Demonstrators in Chile set a university building ablaze and ransacked a church on Friday at the close of an otherwise peaceful rally marking three weeks of unprecedented protests against social and economic inequality.
Protesters clashed with police who had set up barricades to protect private Pedro de Valdivia University, and shortly thereafter the wooden roof of its 100-year-old administration building began to burn, witnesses said.
Fire crews had trouble reaching the blaze because of all the demonstrators.
Nearby, hooded protesters looted the church of La Asuncion, which was built in 1876, dragging furniture outside and setting it alight.
Tens of thousands of people had filed earlier into Plaza Italia, which has become ground zero in this spasm of grassroots fury over low wages, high costs for education and health care and a socio-economic system they see as favoring the wealthy. The unrest has left 20 people dead.
In the third such huge march, they renamed the square "Dignity Plaza."
As night fell, protesters blocked roads near an upscale shopping mall that is considered a symbol of modern, prosperous Chile and erected flaming barricades. They chanted and shouted slogans against conservative President Sebastian Pinera.
The mall has been closed for nearly two weeks because of the unrest.
As they passed by the presidential palace, protesters chanted slogans against Pinera and demanded that he step down. They also insulted police guarding the building.
"I came to crush these myths that these are violent protests," said Cristian, a 27-year-old student.
On Thursday Pinera announced measures to tighten public order in the wake of the anti-government protests.
Unrest that began on October 18 with protests against a rise in rush hour metro fares and has descended into burning, looting and daily clashes between protesters and police in a broader outcry against the status quo in what is generally considered one of South America's most stable countries.
Police said Thursday nearly 10 000 people had been arrested during the unrest, most being released shortly afterwards.
The president last week reshuffled his government and announced a series of measures aimed at placating the protesters, including a law guaranteeing a minimum monthly wage of about $465.

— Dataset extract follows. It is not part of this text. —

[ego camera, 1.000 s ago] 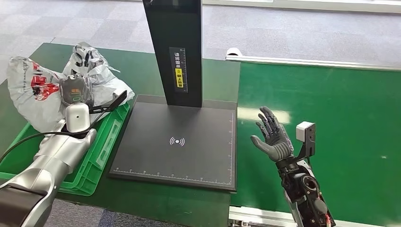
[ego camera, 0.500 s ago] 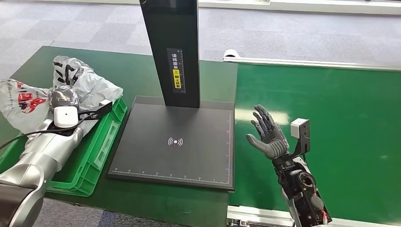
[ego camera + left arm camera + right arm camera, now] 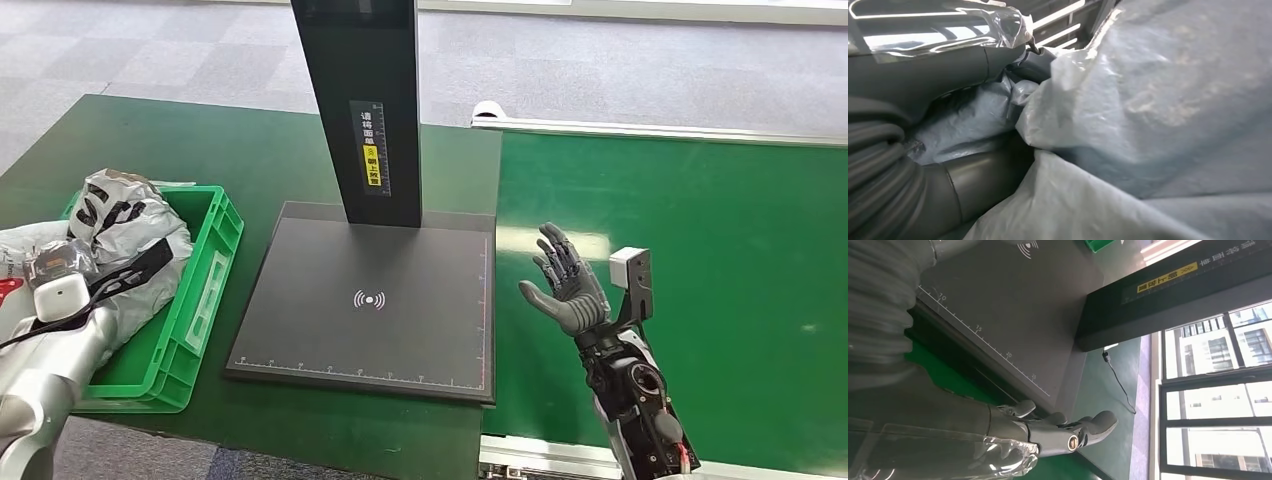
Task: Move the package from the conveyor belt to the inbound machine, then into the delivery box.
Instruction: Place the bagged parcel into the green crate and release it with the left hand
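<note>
- The table [image 3: 250, 140] is covered in dark green and carries the machine and the box side by side, so that one arm's reach seems enough to go from one to the other.
- The conveyor belt [image 3: 720, 230] lies on the right, and no package is seen on it.
- The inbound machine [image 3: 370, 310] is a flat black plate with a tall black column [image 3: 360, 100]; its plate is bare, so the scanning step is judged to be done.
- The delivery box [image 3: 195, 300] is a green crate at the left edge of the table, just beside the plate.
- The package [image 3: 120, 225], a crumpled grey plastic bag, is held over and partly inside the box, probably to be let down there.
- The left hand [image 3: 60, 265] is closed around the package; in the left wrist view the thumb [image 3: 918, 70] is pressed into the folds of the bag.
- The right hand [image 3: 565, 285] is held above the belt with its fingers spread and nothing in it, probably kept out of the way.
</note>
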Motion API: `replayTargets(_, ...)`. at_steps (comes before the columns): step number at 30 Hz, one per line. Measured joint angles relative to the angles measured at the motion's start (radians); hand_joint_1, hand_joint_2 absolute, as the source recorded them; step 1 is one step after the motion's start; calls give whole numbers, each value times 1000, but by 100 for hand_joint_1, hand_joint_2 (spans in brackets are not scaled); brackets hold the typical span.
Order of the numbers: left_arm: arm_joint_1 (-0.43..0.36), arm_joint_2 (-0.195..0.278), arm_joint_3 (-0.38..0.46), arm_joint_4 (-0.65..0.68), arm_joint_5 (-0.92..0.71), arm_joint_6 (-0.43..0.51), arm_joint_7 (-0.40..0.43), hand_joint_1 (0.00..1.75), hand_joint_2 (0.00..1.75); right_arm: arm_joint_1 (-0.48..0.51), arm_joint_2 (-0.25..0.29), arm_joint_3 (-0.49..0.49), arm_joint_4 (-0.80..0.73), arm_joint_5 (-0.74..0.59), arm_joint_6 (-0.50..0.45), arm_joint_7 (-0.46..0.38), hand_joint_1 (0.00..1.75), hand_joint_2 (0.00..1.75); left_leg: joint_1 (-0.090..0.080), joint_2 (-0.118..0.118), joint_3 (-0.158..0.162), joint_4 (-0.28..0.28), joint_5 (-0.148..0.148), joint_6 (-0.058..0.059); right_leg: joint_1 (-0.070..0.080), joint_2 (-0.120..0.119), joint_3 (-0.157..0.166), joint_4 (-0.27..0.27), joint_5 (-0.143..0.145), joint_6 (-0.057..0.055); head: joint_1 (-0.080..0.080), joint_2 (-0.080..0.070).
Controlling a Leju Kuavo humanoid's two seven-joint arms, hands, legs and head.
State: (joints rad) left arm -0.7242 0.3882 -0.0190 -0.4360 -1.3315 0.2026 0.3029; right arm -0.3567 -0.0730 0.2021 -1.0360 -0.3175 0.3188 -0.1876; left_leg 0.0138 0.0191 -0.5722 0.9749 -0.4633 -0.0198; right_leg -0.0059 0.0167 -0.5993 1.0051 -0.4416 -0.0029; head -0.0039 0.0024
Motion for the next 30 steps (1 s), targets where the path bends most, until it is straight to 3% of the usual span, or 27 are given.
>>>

But protesters have continued demanding that the right-wing billionaire step down.
"There have been many years of abuse," Raul Torres, a 65-year-old retiree who said that after 43 years of work, he receives a pension of 130,000 pesos ($175), barely enough to live on.
Marching along a road called the Alameda, Torres teared up as he said, "It fills me with joy to see these young people rising up.
"How could people not realise before that we were being condemned to poverty?"